[Task item]: Retype, exactly as they appear below, the lines between the line holding "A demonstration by" and the line holding "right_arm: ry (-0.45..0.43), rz", both ends included.
(The input begins)
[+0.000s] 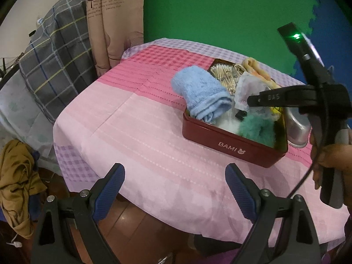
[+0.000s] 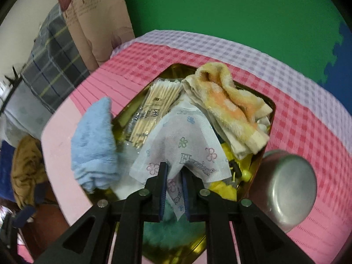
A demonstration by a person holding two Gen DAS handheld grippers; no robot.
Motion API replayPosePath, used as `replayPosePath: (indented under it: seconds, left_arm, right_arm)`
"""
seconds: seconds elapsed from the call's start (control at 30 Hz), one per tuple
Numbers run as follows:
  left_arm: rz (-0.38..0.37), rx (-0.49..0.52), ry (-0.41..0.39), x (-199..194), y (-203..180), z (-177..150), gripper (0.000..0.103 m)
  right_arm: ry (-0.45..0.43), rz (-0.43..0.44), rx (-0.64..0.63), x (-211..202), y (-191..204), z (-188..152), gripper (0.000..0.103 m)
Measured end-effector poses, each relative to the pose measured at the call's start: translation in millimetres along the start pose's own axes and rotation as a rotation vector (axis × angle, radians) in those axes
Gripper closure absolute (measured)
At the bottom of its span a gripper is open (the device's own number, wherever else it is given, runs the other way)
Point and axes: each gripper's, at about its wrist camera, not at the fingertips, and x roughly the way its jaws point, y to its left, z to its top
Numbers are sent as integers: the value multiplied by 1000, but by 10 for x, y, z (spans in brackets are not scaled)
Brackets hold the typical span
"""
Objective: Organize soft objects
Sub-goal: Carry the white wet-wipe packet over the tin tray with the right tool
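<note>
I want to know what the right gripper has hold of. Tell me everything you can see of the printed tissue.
The printed tissue is a thin white sheet, paper-like, embossed, with small pink, blue and green flower outlines and grey lettering. It is creased and tented, pinched at its lower edge in the shut right gripper, hanging over the red tin. It overlaps the cotton swab pack and sits beside the yellow towel.

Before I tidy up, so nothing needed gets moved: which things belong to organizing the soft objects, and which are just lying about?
Job:
red tin
blue towel
yellow towel
printed tissue, clamped in right gripper
teal fluffy piece

Lying about:
metal bowl
cotton swab pack
</note>
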Motion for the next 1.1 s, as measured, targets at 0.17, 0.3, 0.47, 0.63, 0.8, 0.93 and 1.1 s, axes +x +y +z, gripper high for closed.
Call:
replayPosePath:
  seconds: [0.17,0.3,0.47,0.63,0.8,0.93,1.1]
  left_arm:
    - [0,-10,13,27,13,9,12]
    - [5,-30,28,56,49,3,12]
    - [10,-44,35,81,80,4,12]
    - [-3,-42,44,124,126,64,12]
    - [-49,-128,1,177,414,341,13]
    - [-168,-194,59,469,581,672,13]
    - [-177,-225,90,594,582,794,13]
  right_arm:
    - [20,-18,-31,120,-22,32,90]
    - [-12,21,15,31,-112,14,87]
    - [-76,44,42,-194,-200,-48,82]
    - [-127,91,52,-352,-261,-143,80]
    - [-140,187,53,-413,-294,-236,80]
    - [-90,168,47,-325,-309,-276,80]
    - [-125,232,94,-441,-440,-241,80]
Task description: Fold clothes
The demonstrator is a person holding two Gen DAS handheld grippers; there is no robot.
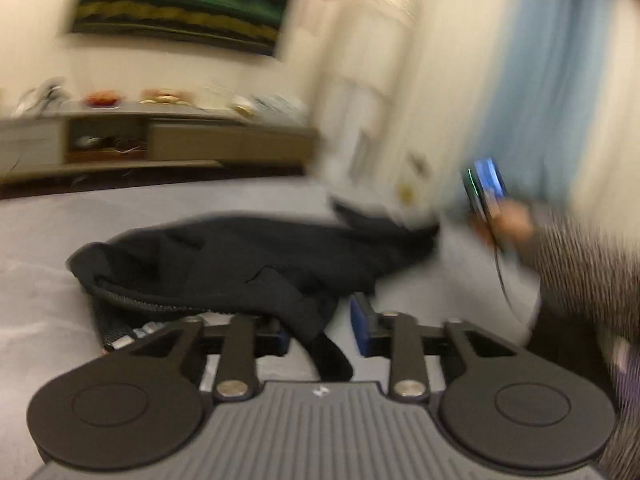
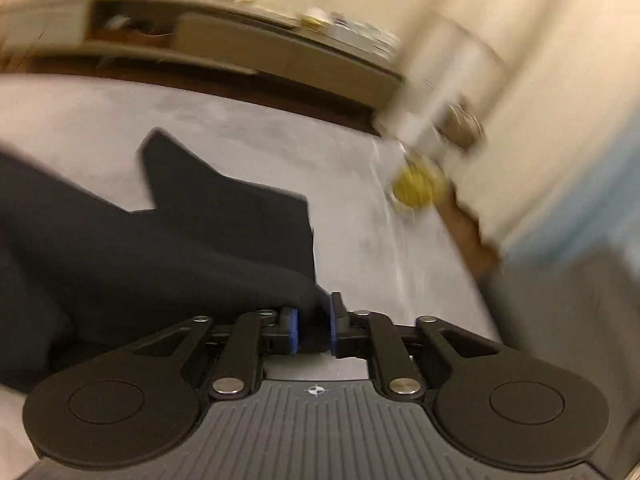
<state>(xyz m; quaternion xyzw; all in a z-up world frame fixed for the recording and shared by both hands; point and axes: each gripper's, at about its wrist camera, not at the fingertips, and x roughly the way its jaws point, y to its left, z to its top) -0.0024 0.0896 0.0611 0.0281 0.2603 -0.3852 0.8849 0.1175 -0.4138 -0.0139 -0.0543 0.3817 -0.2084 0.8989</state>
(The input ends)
[Solution]:
A demonstration by a person holding two Gen DAS handheld grippers; no robot.
Motion API replayPosePath, used as `replayPosePath: (indented under it: seconds, left_arm, right_arm)`
"""
seconds: seconds elapsed from the call's start (control at 30 Hz), one per tuple
Numbers run as follows:
  left_arm: rz (-0.38..0.37), rx (-0.49..0.52), ry (-0.41..0.39), x (-199..194), y (-203..180), z (-177..150), gripper (0.000..0.103 m)
  right_arm: ry (-0.45..0.43), rz (-0.43..0.44), rx (-0.64..0.63), x (-211..202), y (-191..204), z (-188..152), gripper (0.000..0.103 m)

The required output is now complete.